Otro tanto puede decirse de dos escenas ya célebres del film. En una, el siempre mudo y hierático Suleiman infla un globo rojo que lleva impresa una imagen de Arafat y lo lanza al aire en las cercanías de un puesto decontrol israelí. Los soldados lo ven venir con sus binoculares y no saben si dispararle o no. El globo toma altura, atraviesa los cielos de Jerusalén y se posa triunfal sobre la cúpula de la mezquita más grande de la ciudad. En otra escena, conocida como “la secuencia de la ninja palestina”, un grupo de soldados israelíes practica tiro al blanco sobre unas siluetas que representan a una chica fedayín. La práctica es de por sí rara: está coreografiada como un musical, y los soldados pegan unas cabriolas espectaculares. Pero la escena termina de despegar hacia el puro delirio cuando la guerrillera se corporiza y manifiesta dotada de unos superpoderes que hacen palidecer a los de los combatientes de El tigre y el dragón. La ninja desvía las balas y las congela en medio de su recorrido; se eleva en el aire, lanza dardos con forma de medialuna árabe, es capaz de pintar la bandera palestina sobre el terreno y hace estallar un helicóptero israelí mediante un boomerang providencial.

Una vida violenta
¿Cine de propaganda? Identificar a Suleiman con ese género requeriría una gruesa maniobra de tergiversación. Habría que concebir el delirio como panfleto y, luego, olvidar que al lado de esas escenas de fantasía humorístico-política, Intervención divina despliega otras que son gags puros, inofensivos, como el de los médicos, enfermeras y pacientes que salen a fumar al pasillo del hospital y lo pueblan de una humareda irrespirable. Otras son apenas episódicas: por ejemplo, la que protagoniza un vecino que, decidido a sabotear la reparación de una calle, roba pedazos de empedrado y recibe con una lluvia de botellas a la policía.

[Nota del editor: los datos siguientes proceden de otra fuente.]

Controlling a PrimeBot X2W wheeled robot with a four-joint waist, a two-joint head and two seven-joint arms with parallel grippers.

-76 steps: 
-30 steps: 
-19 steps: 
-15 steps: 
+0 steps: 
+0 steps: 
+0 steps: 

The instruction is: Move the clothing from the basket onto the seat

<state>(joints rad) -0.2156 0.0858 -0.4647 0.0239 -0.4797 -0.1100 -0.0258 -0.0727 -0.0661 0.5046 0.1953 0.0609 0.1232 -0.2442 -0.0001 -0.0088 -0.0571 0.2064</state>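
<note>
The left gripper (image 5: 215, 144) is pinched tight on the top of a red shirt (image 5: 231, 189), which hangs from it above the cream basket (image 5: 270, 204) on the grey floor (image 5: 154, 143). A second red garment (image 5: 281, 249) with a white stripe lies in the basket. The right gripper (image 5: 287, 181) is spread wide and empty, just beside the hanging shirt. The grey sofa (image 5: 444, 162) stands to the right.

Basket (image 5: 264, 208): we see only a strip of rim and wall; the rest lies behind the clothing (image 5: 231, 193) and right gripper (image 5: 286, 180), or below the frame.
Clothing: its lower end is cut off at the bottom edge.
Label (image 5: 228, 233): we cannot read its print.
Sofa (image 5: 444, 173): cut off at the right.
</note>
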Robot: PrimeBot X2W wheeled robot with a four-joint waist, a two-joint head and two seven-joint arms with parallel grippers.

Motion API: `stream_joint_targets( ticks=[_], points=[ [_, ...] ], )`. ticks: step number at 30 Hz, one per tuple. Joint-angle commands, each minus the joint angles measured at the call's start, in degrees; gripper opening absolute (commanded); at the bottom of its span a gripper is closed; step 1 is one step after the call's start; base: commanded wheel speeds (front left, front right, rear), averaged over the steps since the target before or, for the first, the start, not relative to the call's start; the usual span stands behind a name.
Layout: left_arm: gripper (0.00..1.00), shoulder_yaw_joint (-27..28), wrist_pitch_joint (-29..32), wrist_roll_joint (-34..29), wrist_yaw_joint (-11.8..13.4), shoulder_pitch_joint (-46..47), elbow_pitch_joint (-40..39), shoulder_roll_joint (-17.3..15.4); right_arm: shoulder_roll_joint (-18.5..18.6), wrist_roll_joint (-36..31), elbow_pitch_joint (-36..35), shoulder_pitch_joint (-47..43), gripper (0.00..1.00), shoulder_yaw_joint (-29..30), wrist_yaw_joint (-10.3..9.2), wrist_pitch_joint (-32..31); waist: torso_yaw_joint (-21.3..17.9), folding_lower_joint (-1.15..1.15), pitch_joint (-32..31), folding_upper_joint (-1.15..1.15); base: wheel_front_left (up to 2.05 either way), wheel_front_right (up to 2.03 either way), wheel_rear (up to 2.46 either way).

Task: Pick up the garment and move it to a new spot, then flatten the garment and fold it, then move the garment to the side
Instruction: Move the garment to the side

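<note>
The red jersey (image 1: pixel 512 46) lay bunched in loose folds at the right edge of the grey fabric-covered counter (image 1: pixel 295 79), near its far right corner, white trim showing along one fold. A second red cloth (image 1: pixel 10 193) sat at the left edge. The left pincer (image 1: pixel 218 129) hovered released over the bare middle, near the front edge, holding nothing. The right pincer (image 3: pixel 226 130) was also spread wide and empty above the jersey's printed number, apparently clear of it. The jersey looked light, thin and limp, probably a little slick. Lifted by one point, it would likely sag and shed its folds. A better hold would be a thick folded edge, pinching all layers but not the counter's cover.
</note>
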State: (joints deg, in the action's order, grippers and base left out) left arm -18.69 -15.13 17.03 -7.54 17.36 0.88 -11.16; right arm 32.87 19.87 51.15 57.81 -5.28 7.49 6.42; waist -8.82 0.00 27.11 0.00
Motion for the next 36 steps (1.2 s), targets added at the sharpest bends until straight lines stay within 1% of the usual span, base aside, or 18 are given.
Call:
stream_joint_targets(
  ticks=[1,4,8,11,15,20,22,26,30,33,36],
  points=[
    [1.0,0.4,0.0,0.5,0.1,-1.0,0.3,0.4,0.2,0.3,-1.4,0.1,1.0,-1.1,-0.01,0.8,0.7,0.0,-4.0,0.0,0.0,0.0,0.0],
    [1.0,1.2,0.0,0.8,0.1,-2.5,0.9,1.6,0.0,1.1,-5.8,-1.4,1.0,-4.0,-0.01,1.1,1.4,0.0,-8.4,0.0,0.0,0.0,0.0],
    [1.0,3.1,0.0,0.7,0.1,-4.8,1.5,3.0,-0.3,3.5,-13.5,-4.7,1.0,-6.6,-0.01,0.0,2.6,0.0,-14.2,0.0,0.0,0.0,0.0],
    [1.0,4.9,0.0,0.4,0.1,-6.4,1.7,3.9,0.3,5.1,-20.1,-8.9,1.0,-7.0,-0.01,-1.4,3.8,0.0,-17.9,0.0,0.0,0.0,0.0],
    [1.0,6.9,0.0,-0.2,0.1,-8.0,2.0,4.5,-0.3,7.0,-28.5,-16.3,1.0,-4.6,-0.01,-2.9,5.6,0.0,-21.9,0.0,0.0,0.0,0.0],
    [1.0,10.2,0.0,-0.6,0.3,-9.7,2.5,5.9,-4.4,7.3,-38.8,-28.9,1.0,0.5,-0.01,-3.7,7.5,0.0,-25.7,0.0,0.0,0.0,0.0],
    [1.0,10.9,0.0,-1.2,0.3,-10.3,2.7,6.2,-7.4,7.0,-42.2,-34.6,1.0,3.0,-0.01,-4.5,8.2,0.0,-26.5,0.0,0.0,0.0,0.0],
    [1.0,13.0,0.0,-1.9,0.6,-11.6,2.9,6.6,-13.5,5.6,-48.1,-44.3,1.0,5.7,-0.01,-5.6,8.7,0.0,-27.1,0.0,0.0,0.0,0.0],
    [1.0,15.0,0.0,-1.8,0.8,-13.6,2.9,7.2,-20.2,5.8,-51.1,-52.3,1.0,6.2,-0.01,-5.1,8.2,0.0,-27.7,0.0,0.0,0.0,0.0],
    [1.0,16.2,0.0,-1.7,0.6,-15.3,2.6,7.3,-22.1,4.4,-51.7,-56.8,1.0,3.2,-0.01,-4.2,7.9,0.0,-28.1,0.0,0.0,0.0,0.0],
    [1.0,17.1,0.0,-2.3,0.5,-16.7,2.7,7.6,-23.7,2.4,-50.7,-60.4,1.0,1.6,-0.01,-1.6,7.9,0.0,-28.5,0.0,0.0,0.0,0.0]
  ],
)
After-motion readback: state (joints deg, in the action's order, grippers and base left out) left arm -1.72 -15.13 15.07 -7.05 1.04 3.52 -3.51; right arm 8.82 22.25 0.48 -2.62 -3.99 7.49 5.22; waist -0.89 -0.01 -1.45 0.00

También habría que pasar por alto las melancólicas escenas en la que E.S. y una chica se ven obligados a mantener tímidos encuentros amorosos en un descampado, a bordo de un auto o frente al puesto de control en el que los soldados israelíes someten a los pasajeros a toda clase de ridículas humillaciones. Y por fin habría que soslayar una evidencia flagrante: durante toda la primera parte de la película, Suleiman muestra la violencia cotidiana y el odio acuñado entre los propios palestinos de Nazareth, empezando por el personaje de su padre (que, mientras saluda con una sonrisa, putea por lo bajo a todo el mundo) y siguiendo por dos vecinos que viven tirando la basura en el patio del otro.
Significativamente, y contra la imagen cliché que habitualmente se tiene de los palestinos (gente sin techo ni hogar), los habitantes de Nazareth que muestra Suleiman son vecinos de clase media con empleo, que viven en barrios relativamente acomodados y andan en autos último modelo. Envueltos en irracionales espirales de violencia, esos vecinos para quienes el otro es inevitablemente un enemigo bien podrían estar alegorizando el modo en que palestinos e israelíes conviven desde hace más de medio siglo. O, tal vez, desde los siglos de los siglos. Pero esa interpretación queda a cargo del espectador. Como quería Truffaut, las imágenes de Suleiman no demuestran nada: sólo muestran.